While the company recorded a loss before income tax of US$21.35 million for the March quarter, this is an improvement from the previous corresponding period, during which Mesoblast recorded a loss of US$26.5 million.
Highlights in its drug development centred around its lead Remestemcel-L product, which made progress in studies for COVID-19, inflammatory bowel disease, and steroid-refractory acute graft versus host disease (SR-aGvHD).
The company is currently preparing for an upcoming review from the US Food and Drug Administration (FDA) for its Biologics License Application (BLA) for the treatment of children with SR-aGvHD.
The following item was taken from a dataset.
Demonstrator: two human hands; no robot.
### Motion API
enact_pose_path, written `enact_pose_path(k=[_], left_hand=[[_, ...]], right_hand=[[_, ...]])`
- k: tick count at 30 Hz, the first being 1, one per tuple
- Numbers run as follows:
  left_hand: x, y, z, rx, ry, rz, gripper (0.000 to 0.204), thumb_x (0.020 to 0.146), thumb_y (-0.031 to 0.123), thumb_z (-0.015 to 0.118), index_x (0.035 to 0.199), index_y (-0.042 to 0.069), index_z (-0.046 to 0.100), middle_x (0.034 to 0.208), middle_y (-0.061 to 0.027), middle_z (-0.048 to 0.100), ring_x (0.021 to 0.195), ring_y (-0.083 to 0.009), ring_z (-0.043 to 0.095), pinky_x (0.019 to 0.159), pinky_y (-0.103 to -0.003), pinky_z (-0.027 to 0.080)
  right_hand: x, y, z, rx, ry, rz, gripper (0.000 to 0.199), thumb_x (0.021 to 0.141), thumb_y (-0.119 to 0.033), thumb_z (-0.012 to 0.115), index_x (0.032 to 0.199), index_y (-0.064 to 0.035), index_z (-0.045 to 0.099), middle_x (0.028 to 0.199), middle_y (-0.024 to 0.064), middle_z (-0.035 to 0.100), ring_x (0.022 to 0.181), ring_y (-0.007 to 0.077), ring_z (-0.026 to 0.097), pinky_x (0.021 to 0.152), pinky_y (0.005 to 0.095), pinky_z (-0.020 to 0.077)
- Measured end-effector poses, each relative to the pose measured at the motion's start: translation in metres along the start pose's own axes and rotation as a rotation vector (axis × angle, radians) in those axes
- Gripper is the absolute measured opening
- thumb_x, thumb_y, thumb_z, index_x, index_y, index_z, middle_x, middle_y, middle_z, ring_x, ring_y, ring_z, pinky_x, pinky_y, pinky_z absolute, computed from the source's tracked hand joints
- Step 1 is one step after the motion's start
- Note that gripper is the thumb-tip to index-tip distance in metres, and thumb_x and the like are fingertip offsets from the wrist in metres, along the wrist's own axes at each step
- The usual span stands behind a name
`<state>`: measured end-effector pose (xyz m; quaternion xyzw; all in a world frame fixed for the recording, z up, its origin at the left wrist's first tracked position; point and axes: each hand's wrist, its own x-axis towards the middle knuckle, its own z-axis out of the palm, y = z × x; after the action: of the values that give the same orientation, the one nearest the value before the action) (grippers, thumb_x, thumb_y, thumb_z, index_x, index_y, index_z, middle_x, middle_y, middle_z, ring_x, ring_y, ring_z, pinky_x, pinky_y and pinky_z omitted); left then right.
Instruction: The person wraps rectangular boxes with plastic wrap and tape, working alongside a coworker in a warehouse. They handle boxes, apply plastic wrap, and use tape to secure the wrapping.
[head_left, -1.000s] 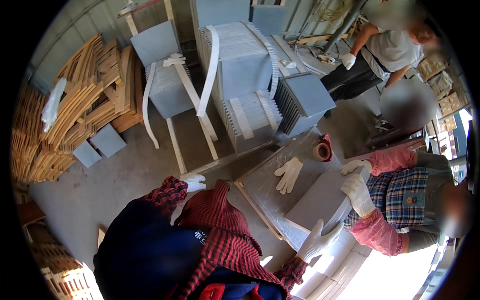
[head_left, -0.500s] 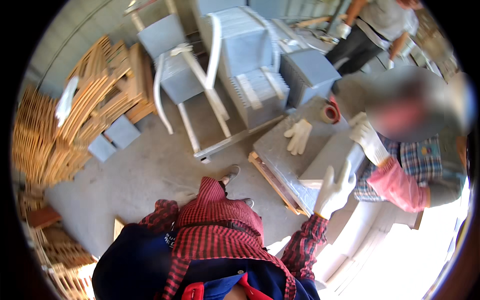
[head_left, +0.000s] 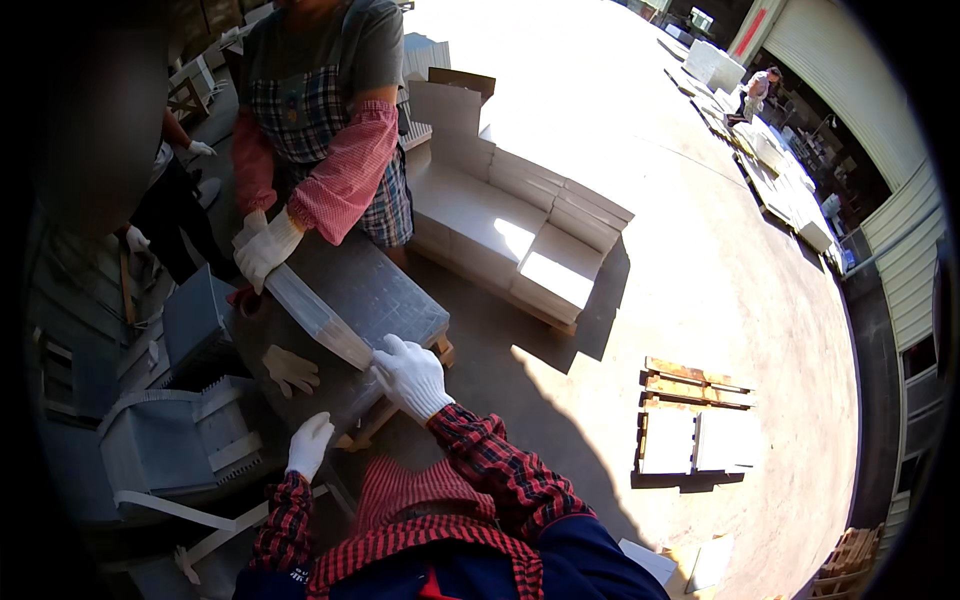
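Note:
My right hand, in a white knit glove, has its fingers curled against the near end of a narrow stack of flat grey slabs. The far end is held by the gloved hands of a co-worker across from me. Under the slab stack is a larger grey, film-covered pile on a wooden pallet. My left hand, gloved too, is beside the pile's near-left edge, fingers extended, with nothing visible in it. Between my left hand and the slab stack lies a loose glove.
A red tape roll sits on the pile's far left. Strapped grey stacks stand left. Pale slabs are piled behind, right of the co-worker. Farther right, a low pallet lies on sunlit ground. Another person stands far left.
My view has swung right, toward the sunlit yard. My right hand has gone from spread fingers to gripping the slab stack's end. My left hand has come up beside the pile.

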<state>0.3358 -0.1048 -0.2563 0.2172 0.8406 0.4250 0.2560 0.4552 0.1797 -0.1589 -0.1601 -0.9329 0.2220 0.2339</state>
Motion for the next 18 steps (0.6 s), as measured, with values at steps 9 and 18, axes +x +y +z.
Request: enact_pose_path(k=[9, 18], left_hand=[[-0.001, 0.093, 0.107, 0.115, -0.722, 0.212, 0.046, 0.095, 0.030, 0.064, 0.128, -0.001, 0.063, 0.128, -0.0165, 0.066, 0.120, -0.0266, 0.062, 0.103, -0.034, 0.046], [-0.121, 0.163, 0.212, 0.478, -1.388, 0.304, 0.048, 0.098, 0.031, 0.059, 0.135, 0.002, 0.059, 0.137, -0.0164, 0.060, 0.130, -0.0281, 0.054, 0.110, -0.035, 0.040]], right_hand=[[-0.542, 0.030, -0.035, 0.087, -0.436, 1.691, 0.044, 0.092, -0.046, 0.054, 0.119, -0.0160, 0.072, 0.125, 0.0118, 0.068, 0.119, 0.0334, 0.062, 0.103, 0.0410, 0.0480], [-0.721, -0.133, -0.027, 0.938, 0.908, 2.606, 0.014, 0.095, -0.028, 0.060, 0.086, -0.0208, 0.052, 0.057, -0.0024, 0.032, 0.040, 0.0153, 0.032, 0.040, 0.0346, 0.0212]])
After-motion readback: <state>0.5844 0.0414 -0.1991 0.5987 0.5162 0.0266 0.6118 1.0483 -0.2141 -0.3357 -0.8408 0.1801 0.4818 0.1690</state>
It has conducted a successful mock pre-approval inspection of its GMP manufacturing facility and will provide the new data to the FDA to address outstanding items in its BLA resubmission.
Meanwhile, the company is awaiting further guidance from the FDA on an approval pathway for Rexlemestrocel-L for treatment of chronic heart failure.
At the end of the period, the company had $76.8 million in cash, with the option to draw down on an additional $40 million from existing finance facilities, subject to the achievement of certain milestones.
Shares in Mesoblast were trading 1.32 per cent lower today at 97 cents each at 11:56 am AEST.